REQUIREMENT:
Using the material below, repeat exactly the lines from the one with "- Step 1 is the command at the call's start" through the one with "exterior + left", ends included, without any images.

PROVIDED ENTRIES:
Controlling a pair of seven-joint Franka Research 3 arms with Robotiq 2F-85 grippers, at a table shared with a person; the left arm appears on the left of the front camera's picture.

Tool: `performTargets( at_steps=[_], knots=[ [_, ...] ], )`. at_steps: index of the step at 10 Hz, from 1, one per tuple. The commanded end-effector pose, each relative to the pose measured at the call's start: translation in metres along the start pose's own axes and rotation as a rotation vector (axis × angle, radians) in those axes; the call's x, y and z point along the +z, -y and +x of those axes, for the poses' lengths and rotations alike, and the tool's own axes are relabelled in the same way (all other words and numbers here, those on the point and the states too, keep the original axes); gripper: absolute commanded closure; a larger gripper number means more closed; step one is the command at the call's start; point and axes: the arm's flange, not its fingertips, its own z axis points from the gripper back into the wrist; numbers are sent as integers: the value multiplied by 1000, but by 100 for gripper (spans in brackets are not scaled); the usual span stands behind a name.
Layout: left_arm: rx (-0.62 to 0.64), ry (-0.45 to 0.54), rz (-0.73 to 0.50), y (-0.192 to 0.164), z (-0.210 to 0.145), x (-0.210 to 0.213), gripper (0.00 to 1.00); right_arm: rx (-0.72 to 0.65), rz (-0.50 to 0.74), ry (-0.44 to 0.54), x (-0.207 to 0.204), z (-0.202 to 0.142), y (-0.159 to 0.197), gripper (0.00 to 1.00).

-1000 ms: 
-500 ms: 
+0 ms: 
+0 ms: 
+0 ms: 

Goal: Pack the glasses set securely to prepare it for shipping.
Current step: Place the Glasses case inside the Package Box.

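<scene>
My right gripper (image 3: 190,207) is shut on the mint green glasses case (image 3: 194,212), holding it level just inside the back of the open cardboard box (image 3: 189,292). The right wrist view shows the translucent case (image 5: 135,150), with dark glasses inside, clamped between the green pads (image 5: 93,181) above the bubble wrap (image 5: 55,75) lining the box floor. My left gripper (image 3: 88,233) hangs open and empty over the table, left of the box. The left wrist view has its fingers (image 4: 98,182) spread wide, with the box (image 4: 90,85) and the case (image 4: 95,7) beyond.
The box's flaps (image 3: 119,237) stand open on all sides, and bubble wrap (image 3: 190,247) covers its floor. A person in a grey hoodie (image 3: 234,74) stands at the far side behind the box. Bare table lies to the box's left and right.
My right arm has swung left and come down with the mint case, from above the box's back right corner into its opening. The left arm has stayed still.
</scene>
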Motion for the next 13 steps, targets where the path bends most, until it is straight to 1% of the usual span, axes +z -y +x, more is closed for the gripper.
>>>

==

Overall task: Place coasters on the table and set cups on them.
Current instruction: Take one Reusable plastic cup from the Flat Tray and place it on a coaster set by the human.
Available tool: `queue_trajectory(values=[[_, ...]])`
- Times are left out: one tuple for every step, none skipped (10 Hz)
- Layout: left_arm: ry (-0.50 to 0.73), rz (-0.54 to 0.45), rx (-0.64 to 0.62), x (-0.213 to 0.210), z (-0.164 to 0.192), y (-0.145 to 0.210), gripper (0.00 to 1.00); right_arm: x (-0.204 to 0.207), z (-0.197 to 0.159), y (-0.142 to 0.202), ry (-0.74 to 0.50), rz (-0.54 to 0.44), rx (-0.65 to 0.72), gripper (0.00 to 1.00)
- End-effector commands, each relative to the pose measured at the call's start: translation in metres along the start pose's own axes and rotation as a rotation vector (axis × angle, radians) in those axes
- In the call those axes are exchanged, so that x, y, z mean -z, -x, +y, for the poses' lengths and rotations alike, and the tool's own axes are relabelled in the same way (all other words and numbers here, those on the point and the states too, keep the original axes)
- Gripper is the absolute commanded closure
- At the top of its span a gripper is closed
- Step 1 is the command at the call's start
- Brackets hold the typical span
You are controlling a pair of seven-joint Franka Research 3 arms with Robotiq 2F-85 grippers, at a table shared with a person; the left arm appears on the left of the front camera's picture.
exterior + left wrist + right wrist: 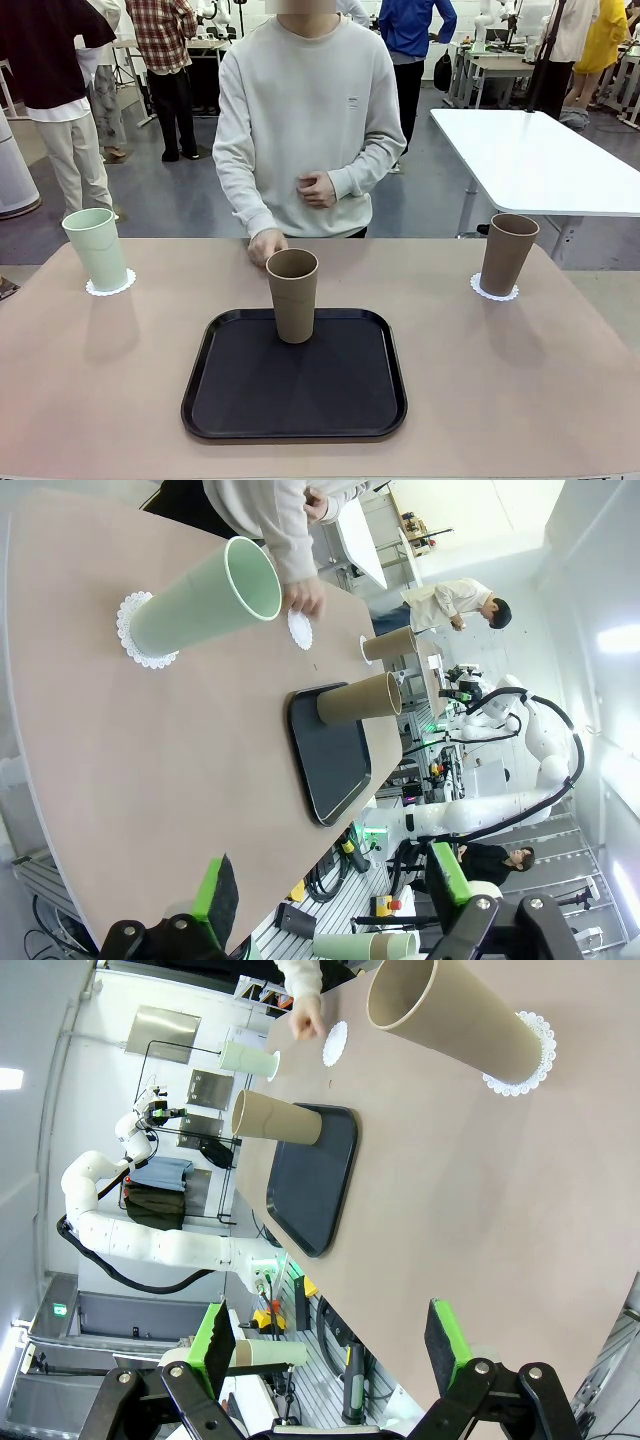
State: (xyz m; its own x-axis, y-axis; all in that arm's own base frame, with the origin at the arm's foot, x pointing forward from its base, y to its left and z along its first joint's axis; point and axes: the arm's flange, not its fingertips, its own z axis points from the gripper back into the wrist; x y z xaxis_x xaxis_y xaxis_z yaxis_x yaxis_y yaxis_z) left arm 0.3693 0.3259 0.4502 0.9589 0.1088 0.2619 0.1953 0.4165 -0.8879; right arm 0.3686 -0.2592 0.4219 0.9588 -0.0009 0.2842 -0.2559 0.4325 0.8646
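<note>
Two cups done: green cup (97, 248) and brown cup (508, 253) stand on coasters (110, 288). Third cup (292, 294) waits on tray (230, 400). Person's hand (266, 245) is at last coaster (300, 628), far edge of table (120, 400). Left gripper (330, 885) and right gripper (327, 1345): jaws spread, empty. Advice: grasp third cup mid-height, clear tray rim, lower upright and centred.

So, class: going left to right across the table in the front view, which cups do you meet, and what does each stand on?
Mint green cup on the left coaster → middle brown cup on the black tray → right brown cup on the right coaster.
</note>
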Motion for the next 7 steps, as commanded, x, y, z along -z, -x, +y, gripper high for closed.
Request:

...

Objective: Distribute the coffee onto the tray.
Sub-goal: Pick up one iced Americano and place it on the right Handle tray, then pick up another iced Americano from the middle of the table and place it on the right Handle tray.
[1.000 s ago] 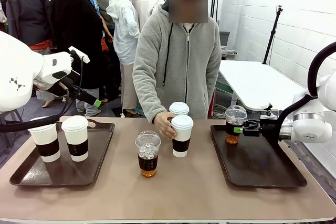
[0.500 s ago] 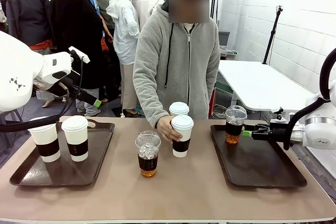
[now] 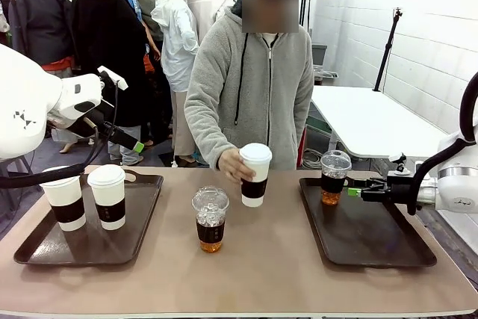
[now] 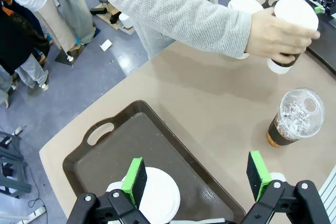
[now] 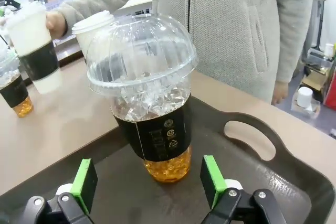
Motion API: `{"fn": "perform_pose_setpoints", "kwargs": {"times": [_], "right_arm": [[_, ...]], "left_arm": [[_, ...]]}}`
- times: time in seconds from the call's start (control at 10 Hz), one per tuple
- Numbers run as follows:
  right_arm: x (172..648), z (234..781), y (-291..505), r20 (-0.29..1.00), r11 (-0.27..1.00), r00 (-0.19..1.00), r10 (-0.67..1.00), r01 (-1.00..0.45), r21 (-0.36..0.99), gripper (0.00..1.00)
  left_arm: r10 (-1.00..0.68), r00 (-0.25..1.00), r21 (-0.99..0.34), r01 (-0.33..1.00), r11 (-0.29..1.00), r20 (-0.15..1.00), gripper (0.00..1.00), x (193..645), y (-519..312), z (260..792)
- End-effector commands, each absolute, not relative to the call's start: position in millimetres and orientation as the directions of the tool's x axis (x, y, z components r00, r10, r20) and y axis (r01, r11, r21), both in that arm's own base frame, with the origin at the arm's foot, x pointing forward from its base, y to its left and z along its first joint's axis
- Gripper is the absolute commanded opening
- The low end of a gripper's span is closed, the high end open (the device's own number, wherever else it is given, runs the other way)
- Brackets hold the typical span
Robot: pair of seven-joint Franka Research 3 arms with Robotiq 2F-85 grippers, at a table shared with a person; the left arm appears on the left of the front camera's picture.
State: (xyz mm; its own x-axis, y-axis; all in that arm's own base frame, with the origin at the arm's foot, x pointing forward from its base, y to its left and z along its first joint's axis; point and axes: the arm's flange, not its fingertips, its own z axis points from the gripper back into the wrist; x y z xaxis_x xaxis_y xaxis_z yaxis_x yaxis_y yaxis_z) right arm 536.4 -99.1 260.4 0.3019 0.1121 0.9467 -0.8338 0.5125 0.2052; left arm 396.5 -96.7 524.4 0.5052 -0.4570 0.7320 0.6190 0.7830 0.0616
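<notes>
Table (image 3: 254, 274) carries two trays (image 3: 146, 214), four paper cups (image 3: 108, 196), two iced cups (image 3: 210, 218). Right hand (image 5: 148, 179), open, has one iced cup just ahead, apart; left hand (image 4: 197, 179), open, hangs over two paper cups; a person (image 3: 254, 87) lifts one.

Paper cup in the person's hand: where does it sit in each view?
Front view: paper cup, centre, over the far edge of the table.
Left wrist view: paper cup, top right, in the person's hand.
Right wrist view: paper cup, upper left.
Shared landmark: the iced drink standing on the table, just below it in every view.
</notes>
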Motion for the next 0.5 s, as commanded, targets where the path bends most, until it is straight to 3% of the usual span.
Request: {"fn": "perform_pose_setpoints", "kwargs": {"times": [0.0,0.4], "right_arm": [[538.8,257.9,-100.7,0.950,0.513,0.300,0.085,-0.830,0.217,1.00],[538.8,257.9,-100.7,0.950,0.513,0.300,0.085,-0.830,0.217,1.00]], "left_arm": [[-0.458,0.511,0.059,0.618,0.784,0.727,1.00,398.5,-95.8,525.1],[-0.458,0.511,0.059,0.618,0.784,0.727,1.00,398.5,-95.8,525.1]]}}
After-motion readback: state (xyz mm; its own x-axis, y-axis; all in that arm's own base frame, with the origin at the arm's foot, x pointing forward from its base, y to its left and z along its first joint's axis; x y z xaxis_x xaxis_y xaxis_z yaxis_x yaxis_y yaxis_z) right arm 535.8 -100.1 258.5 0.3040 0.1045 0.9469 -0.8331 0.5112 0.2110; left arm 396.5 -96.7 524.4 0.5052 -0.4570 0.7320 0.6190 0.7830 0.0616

WRITTEN RESPONSE:
- Step 1 is the command at the call's start
- Brackets hold the typical span
You are controlling a pair of seven-joint Franka Research 3 arms with Robotiq 2F-85 grippers, at a table shared with a person; the left arm appears on the left of the front camera's picture.
exterior + left wrist + right wrist: 

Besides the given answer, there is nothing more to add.